§ **What you need to do**: Repeat the entire listing below exactly.

§ **Provided material**:
※ ※ ※

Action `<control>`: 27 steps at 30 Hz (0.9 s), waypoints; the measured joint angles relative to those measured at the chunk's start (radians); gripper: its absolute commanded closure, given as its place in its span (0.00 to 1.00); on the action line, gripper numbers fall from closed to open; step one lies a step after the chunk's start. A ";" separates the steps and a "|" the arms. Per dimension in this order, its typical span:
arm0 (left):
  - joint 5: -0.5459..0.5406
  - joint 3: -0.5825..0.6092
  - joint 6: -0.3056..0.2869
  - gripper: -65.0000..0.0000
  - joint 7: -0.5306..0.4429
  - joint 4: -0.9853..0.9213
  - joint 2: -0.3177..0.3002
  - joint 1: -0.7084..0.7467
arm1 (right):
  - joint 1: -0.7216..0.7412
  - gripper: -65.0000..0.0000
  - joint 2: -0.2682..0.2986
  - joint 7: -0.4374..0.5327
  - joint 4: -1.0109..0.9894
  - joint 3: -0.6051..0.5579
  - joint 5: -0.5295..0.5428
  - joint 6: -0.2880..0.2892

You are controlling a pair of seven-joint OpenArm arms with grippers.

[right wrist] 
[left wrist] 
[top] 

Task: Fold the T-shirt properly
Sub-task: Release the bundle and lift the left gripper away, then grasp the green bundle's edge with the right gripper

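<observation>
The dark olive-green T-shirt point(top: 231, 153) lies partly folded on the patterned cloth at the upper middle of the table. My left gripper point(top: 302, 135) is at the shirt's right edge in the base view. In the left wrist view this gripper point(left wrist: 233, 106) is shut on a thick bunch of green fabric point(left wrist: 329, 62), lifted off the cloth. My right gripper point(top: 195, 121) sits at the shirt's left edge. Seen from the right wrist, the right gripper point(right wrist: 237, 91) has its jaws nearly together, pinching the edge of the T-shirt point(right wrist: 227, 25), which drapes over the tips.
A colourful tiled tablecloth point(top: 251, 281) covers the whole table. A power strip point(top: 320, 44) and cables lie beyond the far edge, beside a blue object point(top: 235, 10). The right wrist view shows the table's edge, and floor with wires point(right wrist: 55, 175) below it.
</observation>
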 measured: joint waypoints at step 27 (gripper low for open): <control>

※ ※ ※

§ **Response to this task**:
Action `<control>`: 27 steps at 30 Hz (0.9 s), waypoints; the measured joint angles relative to those measured at the chunk's start (radians); gripper: its absolute commanded closure, given as its place in its span (0.00 to 1.00); on the action line, gripper numbers fall from closed to open; step one lies a step after the chunk's start. A ";" separates the steps and a "|" the arms. Per dimension in this order, its typical span:
arm0 (left):
  - joint 5: -0.5459..0.5406
  - joint 3: -0.5825..0.6092
  - joint 6: -0.3056..0.2869
  - gripper: -65.0000..0.0000
  - joint 7: -0.5306..0.4429
  - joint 4: -0.9853..0.9213
  - joint 2: -0.3177..0.3002
  - joint 1: -0.7084..0.7467
arm1 (right):
  - joint 1: -0.7216..0.7412
  - gripper: -65.0000..0.0000
  - joint 2: -0.2682..0.2986
  - joint 7: -0.4374..0.5327
  - joint 4: -1.0109..0.9894
  - joint 3: -0.6051..0.5579
  - joint 5: -0.5295..0.5428
  - joint 6: -0.2880..0.2892

You are controlling a pair of seven-joint OpenArm arms with grippers.

[right wrist] 
[left wrist] 
[top] 

Task: Fold the T-shirt properly
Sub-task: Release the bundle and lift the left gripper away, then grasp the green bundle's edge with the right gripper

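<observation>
The dark olive-green T-shirt point(top: 231, 153) lies partly folded on the patterned cloth at the upper middle of the table. My left gripper point(top: 302, 135) is at the shirt's right edge in the base view. In the left wrist view this gripper point(left wrist: 233, 106) is shut on a thick bunch of green fabric point(left wrist: 329, 62), lifted off the cloth. My right gripper point(top: 195, 121) sits at the shirt's left edge. Seen from the right wrist, the right gripper point(right wrist: 237, 91) has its jaws nearly together, pinching the edge of the T-shirt point(right wrist: 227, 25), which drapes over the tips.
A colourful tiled tablecloth point(top: 251, 281) covers the whole table. A power strip point(top: 320, 44) and cables lie beyond the far edge, beside a blue object point(top: 235, 10). The right wrist view shows the table's edge, and floor with wires point(right wrist: 55, 175) below it.
</observation>
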 measured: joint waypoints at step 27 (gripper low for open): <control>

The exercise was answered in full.